Problem to work on:
A picture-free, exact reproduction of the listing that follows is required.
________________________________________
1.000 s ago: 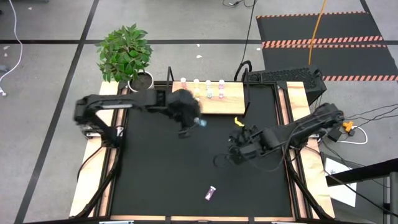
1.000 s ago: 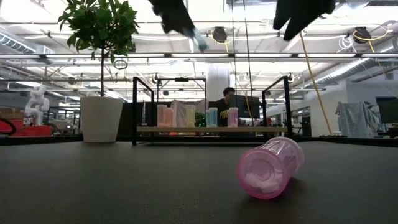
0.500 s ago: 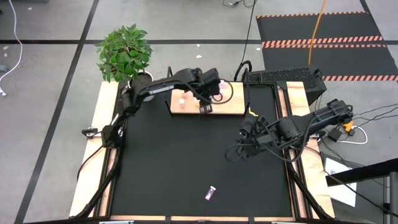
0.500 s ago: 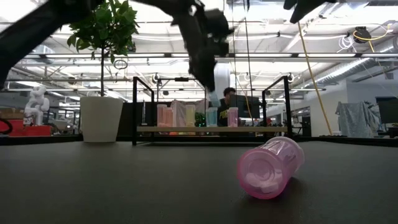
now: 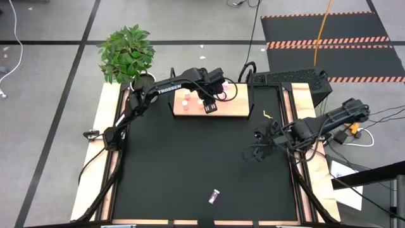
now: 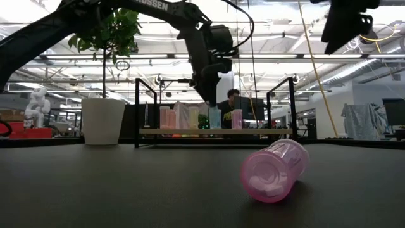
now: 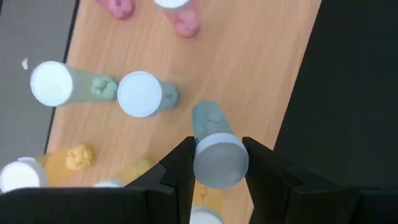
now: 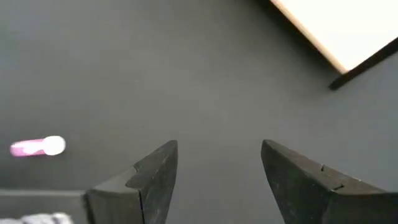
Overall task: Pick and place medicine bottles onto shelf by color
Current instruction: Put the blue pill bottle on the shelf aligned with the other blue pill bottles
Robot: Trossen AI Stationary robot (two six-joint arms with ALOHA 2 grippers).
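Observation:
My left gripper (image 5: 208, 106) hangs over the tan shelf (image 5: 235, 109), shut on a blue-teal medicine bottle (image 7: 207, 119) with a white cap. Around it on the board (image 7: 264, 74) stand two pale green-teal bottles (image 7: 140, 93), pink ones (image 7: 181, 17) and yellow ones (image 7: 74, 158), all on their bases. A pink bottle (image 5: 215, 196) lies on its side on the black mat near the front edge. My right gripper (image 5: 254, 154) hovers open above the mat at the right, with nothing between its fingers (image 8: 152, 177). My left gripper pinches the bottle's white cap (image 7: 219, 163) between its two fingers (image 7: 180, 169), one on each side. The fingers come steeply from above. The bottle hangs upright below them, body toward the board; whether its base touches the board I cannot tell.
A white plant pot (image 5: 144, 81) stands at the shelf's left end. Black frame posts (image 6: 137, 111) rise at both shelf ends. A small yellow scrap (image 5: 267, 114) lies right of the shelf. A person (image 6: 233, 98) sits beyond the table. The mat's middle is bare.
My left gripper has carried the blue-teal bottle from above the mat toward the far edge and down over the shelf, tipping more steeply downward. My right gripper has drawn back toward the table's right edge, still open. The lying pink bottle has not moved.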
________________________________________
Reply to the task:
1.000 s ago: 
1.000 s ago: 
0.500 s ago: 
0.500 s ago: 
now: 
now: 
now: 
now: 
Overall task: Pick and place medicine bottles onto shelf by color
Current instruction: Put the blue pill bottle on the shelf aligned with the other blue pill bottles
Robot: Trossen AI Stationary robot (two six-joint arms with ALOHA 2 grippers).
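Observation:
My left gripper (image 5: 208, 106) hangs over the tan shelf (image 5: 235, 109), shut on a blue-teal medicine bottle (image 7: 207, 119) with a white cap. Around it on the board (image 7: 264, 74) stand two pale green-teal bottles (image 7: 140, 93), pink ones (image 7: 181, 17) and yellow ones (image 7: 74, 158), all on their bases. A pink bottle (image 5: 215, 196) lies on its side on the black mat near the front edge. My right gripper (image 5: 254, 154) hovers open above the mat at the right, with nothing between its fingers (image 8: 152, 177). My left gripper pinches the bottle's white cap (image 7: 219, 163) between its two fingers (image 7: 180, 169), one on each side. The fingers come steeply from above. The bottle hangs upright below them, body toward the board; whether its base touches the board I cannot tell.
A white plant pot (image 5: 144, 81) stands at the shelf's left end. Black frame posts (image 6: 137, 111) rise at both shelf ends. A small yellow scrap (image 5: 267, 114) lies right of the shelf. A person (image 6: 233, 98) sits beyond the table. The mat's middle is bare.
My left gripper has carried the blue-teal bottle from above the mat toward the far edge and down over the shelf, tipping more steeply downward. My right gripper has drawn back toward the table's right edge, still open. The lying pink bottle has not moved.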

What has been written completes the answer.